> _WHAT IS REQUIRED_:
Below are lines of data; restate word for word those running from the line containing "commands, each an" to the line containing "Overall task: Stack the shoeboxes", inclusive, and no others.

++++

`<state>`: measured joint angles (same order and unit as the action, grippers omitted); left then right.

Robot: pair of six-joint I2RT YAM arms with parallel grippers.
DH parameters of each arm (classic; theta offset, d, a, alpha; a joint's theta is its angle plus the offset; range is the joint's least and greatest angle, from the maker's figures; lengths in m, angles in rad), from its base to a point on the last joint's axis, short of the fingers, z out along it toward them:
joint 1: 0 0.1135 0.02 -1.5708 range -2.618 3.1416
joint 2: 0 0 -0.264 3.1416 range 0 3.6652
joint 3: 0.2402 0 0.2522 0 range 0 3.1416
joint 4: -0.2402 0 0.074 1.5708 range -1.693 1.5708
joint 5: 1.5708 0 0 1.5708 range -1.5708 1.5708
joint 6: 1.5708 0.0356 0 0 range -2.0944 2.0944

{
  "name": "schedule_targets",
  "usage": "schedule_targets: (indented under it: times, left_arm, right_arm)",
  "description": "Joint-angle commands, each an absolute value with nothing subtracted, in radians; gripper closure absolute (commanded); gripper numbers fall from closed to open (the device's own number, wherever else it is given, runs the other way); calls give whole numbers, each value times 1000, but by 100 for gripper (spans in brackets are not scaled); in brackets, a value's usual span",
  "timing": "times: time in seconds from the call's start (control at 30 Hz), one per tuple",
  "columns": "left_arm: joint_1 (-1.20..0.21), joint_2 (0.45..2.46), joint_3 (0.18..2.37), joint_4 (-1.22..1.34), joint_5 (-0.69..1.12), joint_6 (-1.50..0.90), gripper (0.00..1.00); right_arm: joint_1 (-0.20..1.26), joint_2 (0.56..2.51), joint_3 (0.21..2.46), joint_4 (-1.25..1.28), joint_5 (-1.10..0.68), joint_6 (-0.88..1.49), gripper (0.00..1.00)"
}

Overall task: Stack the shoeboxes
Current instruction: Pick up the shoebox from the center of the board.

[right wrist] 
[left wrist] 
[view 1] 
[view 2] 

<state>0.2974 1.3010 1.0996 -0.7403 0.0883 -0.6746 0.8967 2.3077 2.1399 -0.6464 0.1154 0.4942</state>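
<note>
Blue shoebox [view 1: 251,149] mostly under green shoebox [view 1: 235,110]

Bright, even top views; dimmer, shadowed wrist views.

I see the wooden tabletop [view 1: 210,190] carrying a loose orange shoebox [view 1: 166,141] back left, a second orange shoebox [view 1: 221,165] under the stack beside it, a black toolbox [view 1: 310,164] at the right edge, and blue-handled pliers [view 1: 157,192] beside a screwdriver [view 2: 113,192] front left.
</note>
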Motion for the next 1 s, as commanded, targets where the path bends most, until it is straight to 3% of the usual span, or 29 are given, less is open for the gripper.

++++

> _WORKED SOLUTION_:
  "description": "Joint-angle commands, each an absolute value with nothing subtracted, in radians; gripper closure absolute (commanded); gripper numbers fall from closed to open (the device's own number, wherever else it is given, runs the other way); calls give whole numbers, each value times 1000, but by 100 for gripper (spans in brackets are not scaled); in brackets, a value's usual span",
  "timing": "times: time in seconds from the call's start (control at 30 Hz), one per tuple",
  "columns": "left_arm: joint_1 (-1.20..0.21), joint_2 (0.45..2.46), joint_3 (0.18..2.37), joint_4 (-1.22..1.34), joint_5 (-0.69..1.12), joint_6 (-1.50..0.90), gripper (0.00..1.00); right_arm: joint_1 (-0.20..1.26), joint_2 (0.56..2.51), joint_3 (0.21..2.46), joint_4 (-1.25..1.28), joint_5 (-1.10..0.68), joint_6 (-0.88..1.49), gripper (0.00..1.00)"
}

Overall task: Stack the shoeboxes

That finishes the output for this exercise.